高速域の安定感とスピードはどんな物なのか?やるだけやってみたが穴はあると思うので少しでも穴を減らすテスト走行。
状況も一般車が少なく思い切り飛ばせそう...だがテスト走行なので無茶は出来ない。
「いや7割だな。流石にまだ無理は出来ねぇからマージンをかなりとってるぞ」
(7割でコレなのかい....ハハッ...!ボクの想像以上にスゴイ車になりそーだな...何といってもドライバーがトドロキだからね...!)
V型12気筒ターボが空港中央トンネル内に響き渡る。聞きなれたハズのサウンドに追加された過給音、実質的にニューマシンと捉えていいだろう。
大きく緩く左に曲がったコーナーで260km/hを叩き出すがマージンを取っているので本気で攻めれば300近くは出せそうだ。

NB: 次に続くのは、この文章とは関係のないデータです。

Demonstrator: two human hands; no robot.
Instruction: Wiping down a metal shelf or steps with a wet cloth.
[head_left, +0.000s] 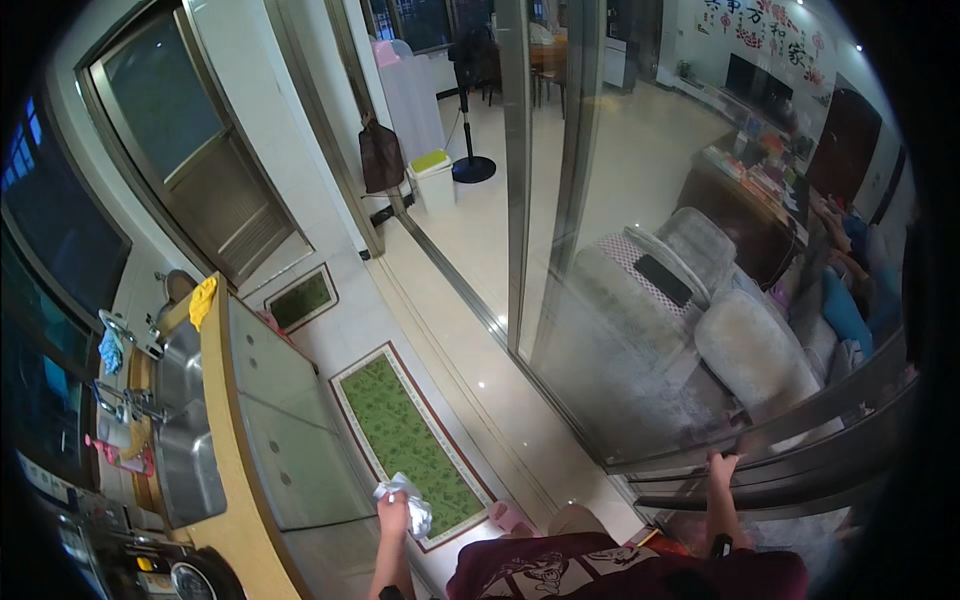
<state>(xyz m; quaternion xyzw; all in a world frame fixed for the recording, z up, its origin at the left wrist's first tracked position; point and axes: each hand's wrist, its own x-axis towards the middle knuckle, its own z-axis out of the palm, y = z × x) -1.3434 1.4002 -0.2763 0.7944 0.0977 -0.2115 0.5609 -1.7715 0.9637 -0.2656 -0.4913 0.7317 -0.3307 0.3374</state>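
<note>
My left hand (393, 511) is closed around a crumpled whitish wad (414, 516), a cloth or thin plastic that I cannot tell apart. It hangs over the near end of a green patterned floor mat (409, 442). My right hand (721, 466) is at the metal frame (780, 431) of a sliding glass door, its fingers bent over the edge. Through the door's glass panel (637, 390) a grey upholstered sofa (757, 349) shows. Below me a pink slipper (511, 517) is partly visible.
Along the left runs a yellow-edged counter (251, 480) with a double steel sink (187, 457) and a yellow cloth (202, 302). The metal floor track (457, 281) crosses the doorway. Beyond it stand a lidded bin (433, 180) and a pedestal fan (472, 169). Another person (847, 307) is behind the glass.
</note>
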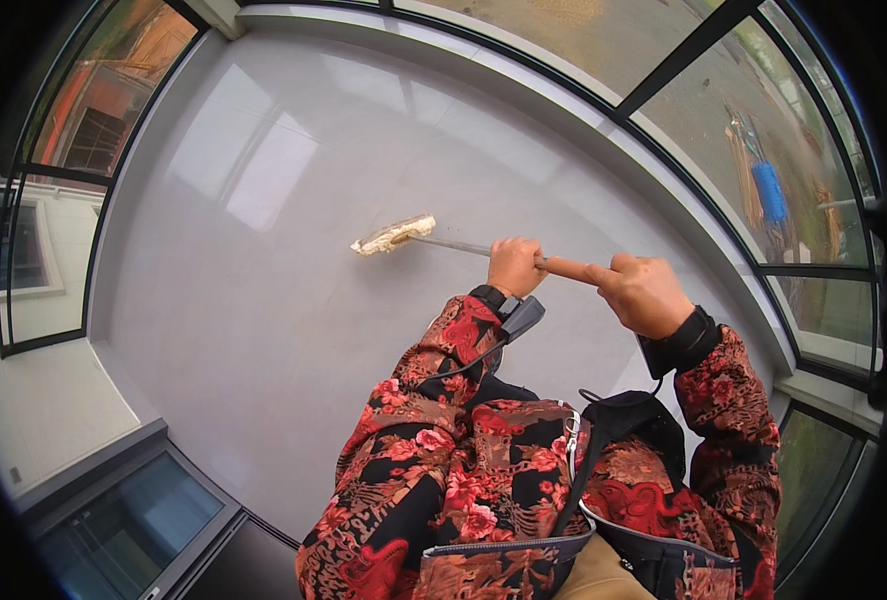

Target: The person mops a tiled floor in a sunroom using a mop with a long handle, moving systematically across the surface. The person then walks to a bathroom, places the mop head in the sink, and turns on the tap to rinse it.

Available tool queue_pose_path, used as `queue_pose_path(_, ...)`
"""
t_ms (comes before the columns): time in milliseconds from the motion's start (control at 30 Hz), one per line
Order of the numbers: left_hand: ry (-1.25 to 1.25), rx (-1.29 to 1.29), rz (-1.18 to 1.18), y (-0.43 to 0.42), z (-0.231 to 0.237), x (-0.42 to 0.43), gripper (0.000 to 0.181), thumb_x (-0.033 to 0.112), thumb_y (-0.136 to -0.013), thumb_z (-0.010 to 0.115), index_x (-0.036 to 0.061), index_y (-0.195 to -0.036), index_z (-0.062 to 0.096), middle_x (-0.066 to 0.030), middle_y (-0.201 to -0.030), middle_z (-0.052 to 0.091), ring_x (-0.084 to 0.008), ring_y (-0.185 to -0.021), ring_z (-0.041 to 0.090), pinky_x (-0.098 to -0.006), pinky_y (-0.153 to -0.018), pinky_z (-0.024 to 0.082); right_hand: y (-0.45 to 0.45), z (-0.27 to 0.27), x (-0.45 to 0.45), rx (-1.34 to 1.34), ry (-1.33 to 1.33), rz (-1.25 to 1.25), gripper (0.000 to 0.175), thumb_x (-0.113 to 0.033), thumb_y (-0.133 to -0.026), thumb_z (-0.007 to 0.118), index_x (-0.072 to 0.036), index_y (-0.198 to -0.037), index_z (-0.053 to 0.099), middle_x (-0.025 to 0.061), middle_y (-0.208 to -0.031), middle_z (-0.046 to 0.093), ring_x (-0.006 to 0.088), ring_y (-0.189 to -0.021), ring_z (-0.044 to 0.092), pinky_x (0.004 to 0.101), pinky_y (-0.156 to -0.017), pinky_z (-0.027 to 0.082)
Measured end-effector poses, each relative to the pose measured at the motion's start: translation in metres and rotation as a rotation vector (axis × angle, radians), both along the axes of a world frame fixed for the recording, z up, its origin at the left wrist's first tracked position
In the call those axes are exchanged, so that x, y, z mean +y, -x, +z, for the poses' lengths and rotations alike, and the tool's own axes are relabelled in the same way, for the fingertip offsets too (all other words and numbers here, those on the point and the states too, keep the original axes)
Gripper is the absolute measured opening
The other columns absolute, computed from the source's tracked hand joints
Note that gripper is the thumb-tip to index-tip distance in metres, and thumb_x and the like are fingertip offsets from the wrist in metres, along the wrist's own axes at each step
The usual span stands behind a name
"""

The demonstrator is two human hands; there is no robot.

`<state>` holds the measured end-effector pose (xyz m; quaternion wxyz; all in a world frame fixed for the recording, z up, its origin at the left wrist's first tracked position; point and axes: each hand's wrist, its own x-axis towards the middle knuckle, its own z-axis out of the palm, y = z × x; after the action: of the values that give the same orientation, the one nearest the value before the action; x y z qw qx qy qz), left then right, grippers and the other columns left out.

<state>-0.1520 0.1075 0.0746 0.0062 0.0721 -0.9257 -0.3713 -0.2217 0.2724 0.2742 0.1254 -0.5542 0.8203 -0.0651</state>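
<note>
My left hand (515, 266) is closed around the shaft of a long-handled broom or mop (452, 244); the picture does not settle which. Further up, my right hand (644, 294) grips the end of its orange-brown handle sleeve (568, 269). The cream-coloured, ragged head (394, 235) is at the far end of the thin shaft, out to the left over the grey tiled floor (278, 315). A few dark specks show beside the head. Both wrists wear black straps with devices and cables.
Low pale ledges run beneath black-framed windows (623, 112) along the far and right sides. Another window (57, 247) stands at left. A grey-framed glass door (135, 525) with a floor track is at lower left. Window light reflects off the floor.
</note>
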Motion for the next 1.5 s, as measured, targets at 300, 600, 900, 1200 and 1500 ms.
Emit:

「クリフ、やっぱりお前のセッティング予測能力はスゲェな!前例が無いとか言ってこの安定感だ!半端じゃねぇぜ」
車を仕上げるときには過去のデータや経験を駆使して仕上げる事は当たり前だ。
だがある程度は「こんな感じで良いんじゃないか?」「こうすれば良さそうだな?」と言うケースは間違いなくあるだろう。
とりあえず完成した状態から徐々に理想の車を目指し改良する、膨大なデータや前例があれば一発で理想の車に仕上げる事もありうるが、クリフの凄い所は前例がないチューンを施した後の『予測セッティング』の時点で完成度が高いのだ。
超絶的なチューナーの腕前と"勘"にも等しいが、前例の無い車に前例の無いチューンを施し予測でセッティングを行う...通常でなら数ヶ月と掛かっても珍しくない事もクリフなら数時間、数日...下手すれば一発で合格になってしまう。
この才能と能力は間違いなく重宝されるが前述の通り悪用された過去があるので認めた輩以外には奮わない。